Tim Tries to be a Lady

AFTER the departure of Sally in what had recently been his body Tim Willows found himself unable to enjoy that nice lazy drowse he had anticipated. He could not even entertain the idea. He got out of bed and forced himself to a shrinking inspection of his newly acquired anatomy.

"If I know anything at all about women," he decided at last, "I certainly am one. There's no getting away from the fact. And the worst of it is I'm supposed to act like a woman. If I fail to act like a woman I'll be disgracing my own name. Too bad I'm so blastedly forgetful. I'm sure to break out at some critical moment and make a mess of it all."

This line of thought naturally brought him to the problem of his voice. At present it sounded like a voice that was still undecided whether to become a grunt or a squeak. It was neither one thing nor the other, being too deep for a woman's and too high for a man's. Sitting on the edge of his bed he industriously practised the art of vocal elevation.

"This is about the silliest thing I've ever done," he observed moodily to himself as he listened critically to the peculiar sounds issuing from his lips.

"Good-afternoon, my dear," he heard himself saying. "What a perfectly sweet dress!
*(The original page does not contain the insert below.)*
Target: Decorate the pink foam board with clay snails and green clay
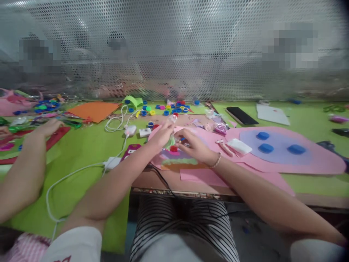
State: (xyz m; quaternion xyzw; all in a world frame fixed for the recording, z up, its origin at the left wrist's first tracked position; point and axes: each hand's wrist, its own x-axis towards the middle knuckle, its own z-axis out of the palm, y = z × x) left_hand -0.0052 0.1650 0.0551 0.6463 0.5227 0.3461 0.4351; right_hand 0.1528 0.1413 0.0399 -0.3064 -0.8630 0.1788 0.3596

It's just simply too attractive. Isn't the weather foul? I loathe foul weather. Simply loathe it! It makes one feel so—so lousy. Oh, hell," he broke off, his voice dropping several degrees, "it's no good. I could never go through with it. Suppose they ask me things, fiendishly personal things? I know women do it. They always do. They have to. It's their specialty."

He shrank within himself and stared bleakly at Mr. Ram, who steadfastly avoided his gaze.

"Wonder if she meant what she said," Mr. Willows continued to muse, his thoughts once more reverting to his wife's parting threat. "Wouldn't put it past her. She's like that. It would tickle her pink to do it. Gad, what a fix I'm in—no knowledge of female wiles."

He went to the bathroom and made a great to-do about water and soap.

"Don't have to shave," he observed, critically surveying his wife's pert face in the mirror. "That's one good thing at least, but I do have to make up a little and arrange my hair some way. How does one manage that?"

But manage it he did. Sighing deeply, he returned to the bedroom and began to rummage through his wife's bureau. A black piece of lace network caught his eye and he became idly interested.

"Guess I'll put this on," he muttered.

For five minutes he sweated over the delicate fastenings of the brassiere, then, admitting himself baffled, he compromised by putting it on backwards. He had not the courage to bring himself to look at the result. After that, he went slinking about the room, furtively getting himself into this thing and that until finally he was fully if not any too securely arrayed. The garters had been a struggle. These, too, he put on backwards and dragged the straps round to the front. This weird arrangement made him feel rather peculiar and uncertain about the waist and upper legs, but he decided it was better than wearing no garters at all. By the time he had finished with himself, virtually every article of wearing apparel his wife had possessed was scattered about the room. Then with a deep sigh he seated himself at the vanity dresser and proceeded to do things to his face.

"I never thought she did this thing right," he said to himself. "Think I'll make a good job of it and make her feel envious when she comes home to-night."

But by the time he had finished with lipsticks and eyebrow pencils and mascara and rouge, there were few women in the world who would have envied him his face. The lipstick was the first difficulty. In endeavouring to achieve a symmetrical and well-balanced effect, he kept adding colour first to one side of his lips and then to another, until at last even he himself grew alarmed at the size his mouth was becoming. Abandoning this feature of his face as hopeless, he applied himself to his eyelashes, with decidedly streaky results which did not add to the neatness of his already untidy face. He then pencilled his eyebrows heavily, unevenly, and, being of an experimental nature, curled them up at the ends.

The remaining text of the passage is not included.